▸ **Problem requirements**
Everything from the line containing "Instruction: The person" to the end of the listing, both included, should be returned exactly, apart from the pictures.

- - - - - - -

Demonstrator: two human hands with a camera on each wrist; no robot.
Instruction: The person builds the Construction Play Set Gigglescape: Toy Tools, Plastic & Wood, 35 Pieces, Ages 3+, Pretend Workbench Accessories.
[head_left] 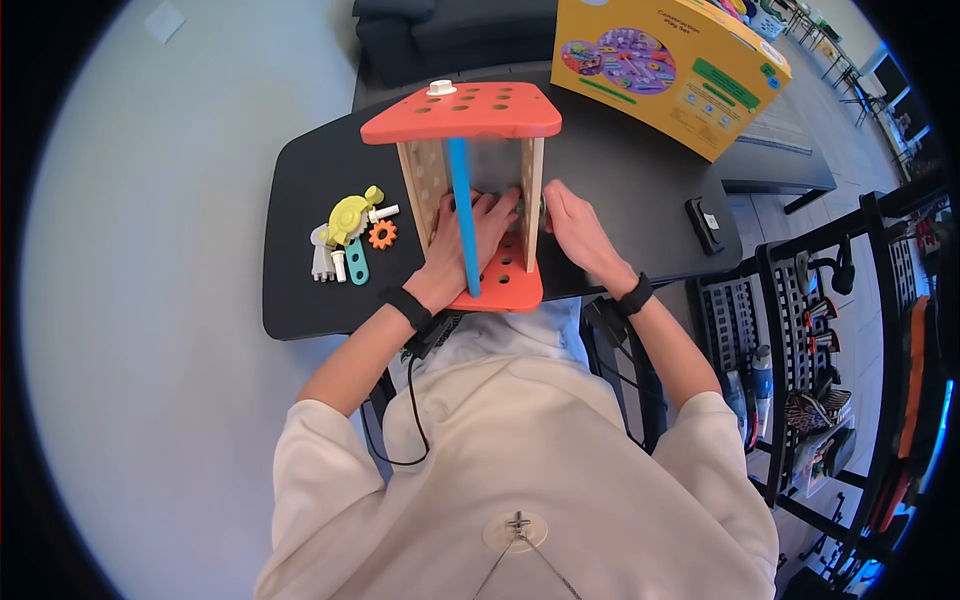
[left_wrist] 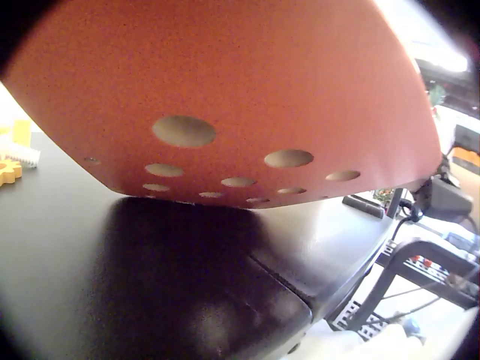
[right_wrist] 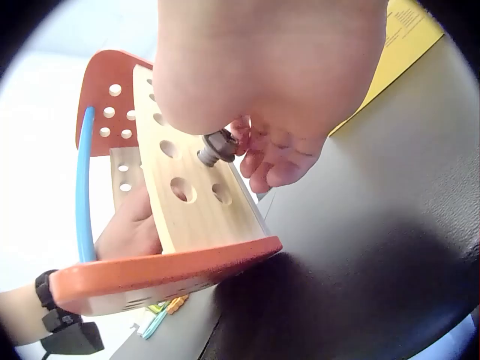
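The toy frame (head_left: 463,195) stood assembled at the table's (head_left: 640,225) near edge; the grey bolt (right_wrist: 218,147), pinched by the right hand (head_left: 580,230), remained unseated in its right panel (head_left: 533,190); the left hand (head_left: 488,228) was inside, grip unclear.

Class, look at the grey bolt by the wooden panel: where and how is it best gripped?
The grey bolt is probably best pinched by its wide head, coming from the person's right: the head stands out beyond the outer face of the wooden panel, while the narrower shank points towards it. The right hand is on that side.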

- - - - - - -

▸ **Task output**
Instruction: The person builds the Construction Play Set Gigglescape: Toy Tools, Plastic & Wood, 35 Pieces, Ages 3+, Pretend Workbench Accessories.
[head_left] 
[left_wrist] 
[right_wrist] 
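The toy frame (head_left: 463,195) stood assembled at the table's (head_left: 640,225) near edge; the grey bolt (right_wrist: 218,147), pinched by the right hand (head_left: 580,230), remained unseated in its right panel (head_left: 533,190); the left hand (head_left: 488,228) was inside, grip unclear.

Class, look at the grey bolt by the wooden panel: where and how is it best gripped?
The grey bolt is probably best pinched by its wide head, coming from the person's right: the head stands out beyond the outer face of the wooden panel, while the narrower shank points towards it. The right hand is on that side.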

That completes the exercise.